Abstract: Due to a lack of expertise and computational resources, data owners often delegate deep learning model training to cloud servers. There are many scenarios, e.g., healthcare and financial, in which the data required by model training is extremely confidentiality-sensitive. However, business, legal, and ethical constraints hinder directly sharing confidential data. Non-interactive cryptographic computing, Fully Homomorphic Encryption (FHE), provides a promising solution for confidential training on encrypted data. One challenge of FHE-based confidential training is its large computational overhead, especially the multiple rounds of forward and backward execution on each encrypted data sample. Considering the existence of largely redundant data samples, pruning them will significantly speed up the training, as proven in plain non-FHE training. The data pruning requires knowledge computation during the training phase, excluding the client-side data pruning. Executing the data pruning of encrypted data on the server side is not trivial since the knowledge calculation of data pruning needs complex and expensive executions on encrypted data.

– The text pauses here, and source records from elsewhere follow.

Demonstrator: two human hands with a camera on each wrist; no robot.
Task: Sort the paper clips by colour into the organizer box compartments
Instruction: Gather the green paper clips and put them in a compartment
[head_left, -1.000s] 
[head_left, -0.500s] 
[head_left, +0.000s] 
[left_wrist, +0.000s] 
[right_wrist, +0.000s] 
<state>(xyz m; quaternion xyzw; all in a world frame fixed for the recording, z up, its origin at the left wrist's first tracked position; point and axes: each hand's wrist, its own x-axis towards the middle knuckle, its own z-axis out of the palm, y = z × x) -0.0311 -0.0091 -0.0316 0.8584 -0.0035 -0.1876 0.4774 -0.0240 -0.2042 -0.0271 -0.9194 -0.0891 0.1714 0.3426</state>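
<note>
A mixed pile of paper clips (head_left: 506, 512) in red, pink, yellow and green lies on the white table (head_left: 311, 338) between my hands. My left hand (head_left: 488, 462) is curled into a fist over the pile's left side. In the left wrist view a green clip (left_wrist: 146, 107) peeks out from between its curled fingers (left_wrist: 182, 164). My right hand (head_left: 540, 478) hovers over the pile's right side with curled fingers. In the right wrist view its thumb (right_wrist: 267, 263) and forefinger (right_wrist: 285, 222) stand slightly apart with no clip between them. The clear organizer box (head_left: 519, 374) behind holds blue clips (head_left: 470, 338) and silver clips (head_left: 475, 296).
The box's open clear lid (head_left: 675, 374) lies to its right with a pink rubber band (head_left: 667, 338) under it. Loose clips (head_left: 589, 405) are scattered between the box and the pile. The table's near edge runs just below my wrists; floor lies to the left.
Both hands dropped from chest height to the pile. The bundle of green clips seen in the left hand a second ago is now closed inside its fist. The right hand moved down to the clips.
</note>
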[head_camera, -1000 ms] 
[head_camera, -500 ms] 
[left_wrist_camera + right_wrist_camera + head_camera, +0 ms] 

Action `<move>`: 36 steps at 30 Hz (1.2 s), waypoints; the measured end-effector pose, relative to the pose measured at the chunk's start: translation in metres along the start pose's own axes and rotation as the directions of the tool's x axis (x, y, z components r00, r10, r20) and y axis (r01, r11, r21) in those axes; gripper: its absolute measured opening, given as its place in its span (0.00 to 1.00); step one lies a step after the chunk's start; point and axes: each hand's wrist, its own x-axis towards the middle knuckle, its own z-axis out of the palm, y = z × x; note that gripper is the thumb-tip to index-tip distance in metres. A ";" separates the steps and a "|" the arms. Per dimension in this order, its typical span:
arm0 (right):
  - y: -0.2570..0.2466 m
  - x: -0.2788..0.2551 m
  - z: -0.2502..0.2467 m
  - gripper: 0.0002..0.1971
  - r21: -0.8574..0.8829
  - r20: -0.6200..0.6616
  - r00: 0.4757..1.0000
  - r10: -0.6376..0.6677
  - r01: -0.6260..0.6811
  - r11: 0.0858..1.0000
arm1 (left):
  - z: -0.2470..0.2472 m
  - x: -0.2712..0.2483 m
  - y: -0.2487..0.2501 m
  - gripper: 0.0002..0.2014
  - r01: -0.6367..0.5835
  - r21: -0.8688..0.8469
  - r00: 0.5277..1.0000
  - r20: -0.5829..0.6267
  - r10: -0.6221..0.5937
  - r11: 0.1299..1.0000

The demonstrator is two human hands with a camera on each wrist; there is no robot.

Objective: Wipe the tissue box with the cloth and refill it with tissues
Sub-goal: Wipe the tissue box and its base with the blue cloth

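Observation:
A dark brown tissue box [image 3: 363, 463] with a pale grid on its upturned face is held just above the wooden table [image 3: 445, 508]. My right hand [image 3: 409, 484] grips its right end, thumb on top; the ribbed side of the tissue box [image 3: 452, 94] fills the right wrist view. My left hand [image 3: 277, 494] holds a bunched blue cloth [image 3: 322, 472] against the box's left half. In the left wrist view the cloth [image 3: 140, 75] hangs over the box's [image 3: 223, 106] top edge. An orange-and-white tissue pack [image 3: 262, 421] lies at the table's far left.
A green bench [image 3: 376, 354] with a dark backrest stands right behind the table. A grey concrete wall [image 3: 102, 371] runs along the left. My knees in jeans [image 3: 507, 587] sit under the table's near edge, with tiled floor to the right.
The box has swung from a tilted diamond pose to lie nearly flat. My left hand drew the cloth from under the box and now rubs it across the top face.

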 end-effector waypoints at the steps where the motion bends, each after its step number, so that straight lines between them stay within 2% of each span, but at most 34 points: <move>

There is a lack of FHE-based data pruning protocol for an efficient confidential training. In this paper, we first construct a basic FHE data-pruning protocol and then design an FHE-friendly data-pruning algorithm under client-aided or non-client-aided settings, respectively. We observed that data sample pruning may not always remove ciphertexts, leaving large empty slots and limiting the effects of data pruning. Thus, we propose ciphertext-wise pruning to reduce ciphertext computation numbers without hurting accuracy. Experimental results show that our work can achieve a $16\times$ speedup with only a $0.6\%$ accuracy drop over prior work.The code is publicly available at https://anonymous.4open.science/r/PrivateDataPrune-23AC.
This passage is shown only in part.